→ Task prompt:
All of the data needs to be printed again, exactly as written.

→ Exercise data:
================================

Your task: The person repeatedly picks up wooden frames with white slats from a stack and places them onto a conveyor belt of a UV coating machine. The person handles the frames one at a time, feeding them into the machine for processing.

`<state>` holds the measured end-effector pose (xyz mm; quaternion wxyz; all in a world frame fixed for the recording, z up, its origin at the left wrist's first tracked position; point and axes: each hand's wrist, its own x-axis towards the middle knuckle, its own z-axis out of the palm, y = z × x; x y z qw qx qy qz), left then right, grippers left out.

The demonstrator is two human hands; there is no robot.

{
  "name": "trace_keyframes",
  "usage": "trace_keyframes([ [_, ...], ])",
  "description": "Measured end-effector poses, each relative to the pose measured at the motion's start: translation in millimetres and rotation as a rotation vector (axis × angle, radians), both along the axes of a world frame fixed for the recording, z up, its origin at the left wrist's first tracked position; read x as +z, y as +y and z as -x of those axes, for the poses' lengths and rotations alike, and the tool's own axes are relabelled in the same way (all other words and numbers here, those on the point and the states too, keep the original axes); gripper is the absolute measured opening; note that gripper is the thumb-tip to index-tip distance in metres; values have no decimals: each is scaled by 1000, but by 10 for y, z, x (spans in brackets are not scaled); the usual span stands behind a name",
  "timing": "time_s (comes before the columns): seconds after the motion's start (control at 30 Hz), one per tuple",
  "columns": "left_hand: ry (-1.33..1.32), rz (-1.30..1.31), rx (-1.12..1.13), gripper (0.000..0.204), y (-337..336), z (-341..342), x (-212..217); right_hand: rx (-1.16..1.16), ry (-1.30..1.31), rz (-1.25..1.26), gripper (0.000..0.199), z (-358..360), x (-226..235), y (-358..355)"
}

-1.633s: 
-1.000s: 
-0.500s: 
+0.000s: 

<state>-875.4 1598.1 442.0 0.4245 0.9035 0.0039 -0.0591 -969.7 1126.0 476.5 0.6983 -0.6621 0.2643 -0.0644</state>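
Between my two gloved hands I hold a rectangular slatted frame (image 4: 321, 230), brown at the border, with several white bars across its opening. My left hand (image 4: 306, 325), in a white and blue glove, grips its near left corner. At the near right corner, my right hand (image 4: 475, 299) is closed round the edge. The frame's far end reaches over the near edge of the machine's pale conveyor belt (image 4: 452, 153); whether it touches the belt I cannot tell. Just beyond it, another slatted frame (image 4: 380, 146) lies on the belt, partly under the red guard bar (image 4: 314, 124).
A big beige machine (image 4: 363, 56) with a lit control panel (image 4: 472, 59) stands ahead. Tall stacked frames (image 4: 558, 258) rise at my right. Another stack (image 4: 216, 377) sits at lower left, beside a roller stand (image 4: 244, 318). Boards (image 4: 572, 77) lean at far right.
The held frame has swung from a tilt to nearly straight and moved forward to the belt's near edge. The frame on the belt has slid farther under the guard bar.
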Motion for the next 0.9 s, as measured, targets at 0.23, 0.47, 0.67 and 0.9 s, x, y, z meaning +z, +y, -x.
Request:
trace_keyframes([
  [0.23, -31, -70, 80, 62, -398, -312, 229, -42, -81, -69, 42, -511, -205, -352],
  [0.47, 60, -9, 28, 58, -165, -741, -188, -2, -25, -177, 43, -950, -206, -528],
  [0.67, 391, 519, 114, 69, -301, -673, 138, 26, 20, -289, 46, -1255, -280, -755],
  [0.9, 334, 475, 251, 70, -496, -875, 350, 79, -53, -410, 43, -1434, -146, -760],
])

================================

→ Response box:
Your task: The person repeatedly picks up wooden frames with white slats from a stack and places them onto a conveyor belt of a UV coating machine. The person handles the frames one at a time, feeding them into the machine for processing.

`<state>` holds the measured end-effector pose (xyz mm; quaternion wxyz; all in a world frame fixed for the recording, z up, its origin at the left wrist's first tracked position; point and axes: each hand's wrist, its own x-axis towards the middle knuckle, its own z-axis out of the palm, y = z × x; x y z qw qx qy qz), left then right, grippers left out.

The demonstrator is two human hands; there is no robot.

{
  "name": "trace_keyframes",
  "usage": "trace_keyframes([ [_, ...], ])",
  "description": "Measured end-effector poses, each relative to the pose measured at the motion's start: translation in millimetres and rotation as a rotation vector (axis × angle, radians), both along the axes of a world frame fixed for the recording, z up, its origin at the left wrist's first tracked position; read x as +z, y as +y and z as -x of those axes, for the poses' lengths and rotations alike, and the tool's own axes are relabelled in the same way (all other words and numbers here, those on the point and the states too, keep the original axes); gripper is the absolute measured opening; note that gripper is the thumb-tip to index-tip distance in metres; values have no decimals: each is scaled by 1000, but by 10 for y, z, x (spans in brackets are not scaled); the usual span stands behind a name",
  "timing": "time_s (comes before the columns): seconds after the motion's start (control at 30 Hz), one per tuple",
  "columns": "left_hand: ry (-1.33..1.32), rz (-1.30..1.31), rx (-1.12..1.13), gripper (0.000..0.204), y (-337..336), z (-341..342), x (-212..217); right_hand: rx (-1.16..1.16), ry (-1.30..1.31), rz (-1.25..1.26), gripper (0.000..0.199), z (-358..360), x (-226..235), y (-358..355)"
}

-1.633s: 
-1.000s: 
-0.500s: 
+0.000s: 

<state>-875.4 1598.1 442.0 0.4245 0.9035 0.0039 -0.0591 -969.7 1126.0 476.5 0.6983 -0.6621 0.2643 -0.0644</state>
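Between my two gloved hands I hold a rectangular slatted frame (image 4: 321, 230), brown at the border, with several white bars across its opening. My left hand (image 4: 306, 325), in a white and blue glove, grips its near left corner. At the near right corner, my right hand (image 4: 475, 299) is closed round the edge. The frame's far end reaches over the near edge of the machine's pale conveyor belt (image 4: 452, 153); whether it touches the belt I cannot tell. Just beyond it, another slatted frame (image 4: 380, 146) lies on the belt, partly under the red guard bar (image 4: 314, 124).
A big beige machine (image 4: 363, 56) with a lit control panel (image 4: 472, 59) stands ahead. Tall stacked frames (image 4: 558, 258) rise at my right. Another stack (image 4: 216, 377) sits at lower left, beside a roller stand (image 4: 244, 318). Boards (image 4: 572, 77) lean at far right.
The held frame has swung from a tilt to nearly straight and moved forward to the belt's near edge. The frame on the belt has slid farther under the guard bar.
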Motion for the next 0.9 s, as measured, targets at 0.23, 0.47, 0.67 and 0.9 s, x, y, z meaning +z, +y, -x.
Request:
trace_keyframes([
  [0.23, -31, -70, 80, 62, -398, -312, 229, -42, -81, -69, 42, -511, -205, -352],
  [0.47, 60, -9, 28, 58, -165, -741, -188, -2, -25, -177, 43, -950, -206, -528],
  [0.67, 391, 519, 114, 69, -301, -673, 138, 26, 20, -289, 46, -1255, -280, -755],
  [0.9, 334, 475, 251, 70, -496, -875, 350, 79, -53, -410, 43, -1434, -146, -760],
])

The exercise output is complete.